| WORK ITEM |
Every line that contains the word "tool" should be copied from the records below.

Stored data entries
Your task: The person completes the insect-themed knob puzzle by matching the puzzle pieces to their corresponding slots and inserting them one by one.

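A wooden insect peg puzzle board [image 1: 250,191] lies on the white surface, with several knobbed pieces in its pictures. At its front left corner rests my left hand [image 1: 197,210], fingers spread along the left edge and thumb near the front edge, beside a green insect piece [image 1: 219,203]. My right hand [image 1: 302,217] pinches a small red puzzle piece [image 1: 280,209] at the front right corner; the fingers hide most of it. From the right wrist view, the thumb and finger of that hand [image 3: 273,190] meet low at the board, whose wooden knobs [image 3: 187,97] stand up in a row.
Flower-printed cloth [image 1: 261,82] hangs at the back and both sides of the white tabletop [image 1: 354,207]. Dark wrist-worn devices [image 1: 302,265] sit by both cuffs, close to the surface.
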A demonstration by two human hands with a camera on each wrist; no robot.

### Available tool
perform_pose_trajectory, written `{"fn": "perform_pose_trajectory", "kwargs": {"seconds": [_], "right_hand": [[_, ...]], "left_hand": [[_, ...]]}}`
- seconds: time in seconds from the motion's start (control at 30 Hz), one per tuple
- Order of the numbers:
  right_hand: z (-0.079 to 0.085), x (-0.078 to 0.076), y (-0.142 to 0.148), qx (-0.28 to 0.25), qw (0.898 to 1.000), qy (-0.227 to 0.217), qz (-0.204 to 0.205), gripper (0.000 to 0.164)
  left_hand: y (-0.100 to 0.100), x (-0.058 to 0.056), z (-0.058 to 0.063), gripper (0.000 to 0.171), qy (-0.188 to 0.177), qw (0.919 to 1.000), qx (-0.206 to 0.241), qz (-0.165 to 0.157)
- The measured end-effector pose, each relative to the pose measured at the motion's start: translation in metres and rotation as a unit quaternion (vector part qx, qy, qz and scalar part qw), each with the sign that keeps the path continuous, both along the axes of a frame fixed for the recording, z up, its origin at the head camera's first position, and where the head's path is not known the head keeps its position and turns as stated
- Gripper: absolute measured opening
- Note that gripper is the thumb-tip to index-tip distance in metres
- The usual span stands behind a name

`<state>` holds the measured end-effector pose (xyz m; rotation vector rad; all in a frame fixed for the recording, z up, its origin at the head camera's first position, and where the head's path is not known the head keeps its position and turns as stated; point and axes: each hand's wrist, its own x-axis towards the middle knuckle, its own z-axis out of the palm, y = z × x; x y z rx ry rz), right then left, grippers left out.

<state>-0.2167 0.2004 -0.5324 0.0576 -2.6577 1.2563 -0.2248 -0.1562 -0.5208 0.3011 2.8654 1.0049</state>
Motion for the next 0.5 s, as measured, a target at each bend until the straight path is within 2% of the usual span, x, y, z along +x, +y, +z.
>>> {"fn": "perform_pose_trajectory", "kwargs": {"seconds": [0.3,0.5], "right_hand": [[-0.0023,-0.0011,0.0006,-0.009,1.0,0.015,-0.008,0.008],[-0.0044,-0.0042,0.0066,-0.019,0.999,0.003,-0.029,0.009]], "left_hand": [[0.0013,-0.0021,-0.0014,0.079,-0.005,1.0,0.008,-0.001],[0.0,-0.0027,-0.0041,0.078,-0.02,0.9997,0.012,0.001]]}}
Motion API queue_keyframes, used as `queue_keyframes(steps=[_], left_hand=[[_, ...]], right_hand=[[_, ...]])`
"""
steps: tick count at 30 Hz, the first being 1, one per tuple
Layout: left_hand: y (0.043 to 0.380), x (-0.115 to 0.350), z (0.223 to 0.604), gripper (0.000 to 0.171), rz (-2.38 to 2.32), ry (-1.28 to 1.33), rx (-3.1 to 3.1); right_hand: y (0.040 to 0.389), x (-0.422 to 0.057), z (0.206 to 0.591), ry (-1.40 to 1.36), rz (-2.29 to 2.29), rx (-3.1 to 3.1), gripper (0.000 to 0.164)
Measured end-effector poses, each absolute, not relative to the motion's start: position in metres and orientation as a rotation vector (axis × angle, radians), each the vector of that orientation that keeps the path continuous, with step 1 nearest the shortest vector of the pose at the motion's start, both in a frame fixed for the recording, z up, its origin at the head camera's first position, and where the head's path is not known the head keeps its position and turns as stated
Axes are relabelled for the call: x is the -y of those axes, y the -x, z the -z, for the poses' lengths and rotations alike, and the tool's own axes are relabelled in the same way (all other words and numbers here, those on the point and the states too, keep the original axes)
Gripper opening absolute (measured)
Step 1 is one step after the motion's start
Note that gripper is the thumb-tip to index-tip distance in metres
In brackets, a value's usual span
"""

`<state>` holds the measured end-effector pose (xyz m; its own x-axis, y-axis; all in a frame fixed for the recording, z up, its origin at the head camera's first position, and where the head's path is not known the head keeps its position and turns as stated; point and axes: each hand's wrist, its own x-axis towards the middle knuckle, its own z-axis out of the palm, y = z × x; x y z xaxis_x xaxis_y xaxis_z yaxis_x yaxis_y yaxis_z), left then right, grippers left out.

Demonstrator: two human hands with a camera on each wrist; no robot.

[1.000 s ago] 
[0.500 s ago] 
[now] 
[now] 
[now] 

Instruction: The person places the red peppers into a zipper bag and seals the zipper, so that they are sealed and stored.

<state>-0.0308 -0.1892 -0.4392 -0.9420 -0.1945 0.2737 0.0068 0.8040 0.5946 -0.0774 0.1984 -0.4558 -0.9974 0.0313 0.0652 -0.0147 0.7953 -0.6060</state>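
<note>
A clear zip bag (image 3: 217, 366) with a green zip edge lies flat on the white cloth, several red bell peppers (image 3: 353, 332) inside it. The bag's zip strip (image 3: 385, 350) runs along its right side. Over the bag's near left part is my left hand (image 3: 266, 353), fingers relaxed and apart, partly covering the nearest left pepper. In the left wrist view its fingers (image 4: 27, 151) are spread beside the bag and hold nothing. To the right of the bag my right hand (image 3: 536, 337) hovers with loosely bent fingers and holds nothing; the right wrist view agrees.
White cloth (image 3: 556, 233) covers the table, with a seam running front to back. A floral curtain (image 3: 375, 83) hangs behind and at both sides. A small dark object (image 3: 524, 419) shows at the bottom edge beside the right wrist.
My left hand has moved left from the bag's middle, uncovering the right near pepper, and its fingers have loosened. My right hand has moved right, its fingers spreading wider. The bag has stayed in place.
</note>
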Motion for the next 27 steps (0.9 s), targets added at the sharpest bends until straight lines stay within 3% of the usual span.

| EXERCISE ANSWER |
### Available tool
Axes are relabelled for the call: x is the -y of those axes, y the -x, z the -z, for the poses' lengths and rotations alike, and the tool's own axes are relabelled in the same way (all other words and numbers here, those on the point and the states too, keep the original axes)

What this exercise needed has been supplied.